Impute

The bnlearn library provides two different imputation methods for handling missing data. In both methods, categorical columns are excluded first, and missing numerical values are imputed using either the KNN or MICE approach. Once the numerical values are imputed, the resulting DataFrame is used to build a Nearest Neighbors (NN) model. Finally, missing categorical values are imputed using the 1-NN model based on the imputed numerical data.

KNN Imputer

Impute missing values in a DataFrame using K-Nearest Neighbors (KNN) imputation. This method finds the k-nearest neighbors for each missing value and imputes the value based on the neighbors’ values.

Let’s load a dataframe with missing values and perform the imputation:

# Initialize libraries
import bnlearn as bn
import pandas as pd

# Load the dataset
df = pd.read_csv('http://archive.ics.uci.edu/ml/machine-learning-databases/auto-mpg/auto-mpg.data-original',
                 delim_whitespace=True,
                 header=None,
                 names=['mpg', 'cylinders', 'displacement', 'horsepower', 'weight',
                        'acceleration', 'model year', 'origin', 'car name'])

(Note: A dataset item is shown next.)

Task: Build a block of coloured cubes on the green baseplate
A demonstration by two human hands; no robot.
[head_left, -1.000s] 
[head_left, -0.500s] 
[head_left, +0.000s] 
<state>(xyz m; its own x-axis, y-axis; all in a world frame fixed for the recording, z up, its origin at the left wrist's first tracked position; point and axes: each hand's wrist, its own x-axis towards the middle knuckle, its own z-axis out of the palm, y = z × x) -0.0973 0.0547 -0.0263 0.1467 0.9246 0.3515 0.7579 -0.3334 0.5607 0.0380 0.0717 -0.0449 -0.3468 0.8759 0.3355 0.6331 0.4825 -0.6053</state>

# Create some identical rows as test-case
df.loc[1] = df.loc[0]
df.loc[11] = df.loc[10]
df.loc[50] = df.loc[20]

# Set few rows to None
index_nan = [0, 10, 20]
carnames = df['car name'].loc[index_nan]
df['car name'].loc[index_nan] = None
df.isna().sum()

# KNN imputer
dfnew = bn.knn_imputer(df, n_neighbors=3, weights='distance', string_columns=['car name'])
# Results
np.all(dfnew['car name'].loc[index_nan].values == carnames.values)

MICE Imputer

Impute missing values in a DataFrame using Multiple Imputation by Chained Equations (MICE). This method performs multiple imputations by iteratively modeling each variable with missing values as a function of other variables.

Key features include:

Supports MICE imputation for numeric columns
String/categorical columns are encoded before imputation and restored post-imputation
Includes options to specify the imputation estimator, number of iterations (max_iter), and verbosity level for logging
Numeric columns are auto-identified and converted for imputation where necessary
This enhancement improves missing data handling and supports mixed-type datasets

Let’s load a dataframe with missing values and perform the imputation:

# Initialize libraries
import bnlearn as bn
import pandas as pd

# Load the dataset
df = pd.read_csv('http://archive.ics.uci.edu/ml/machine-learning-databases/auto-mpg/auto-mpg.data-original',
                 delim_whitespace=True,
                 header=None,
                 names=['mpg', 'cylinders', 'displacement', 'horsepower', 'weight',
                        'acceleration', 'model year', 'origin', 'car name'])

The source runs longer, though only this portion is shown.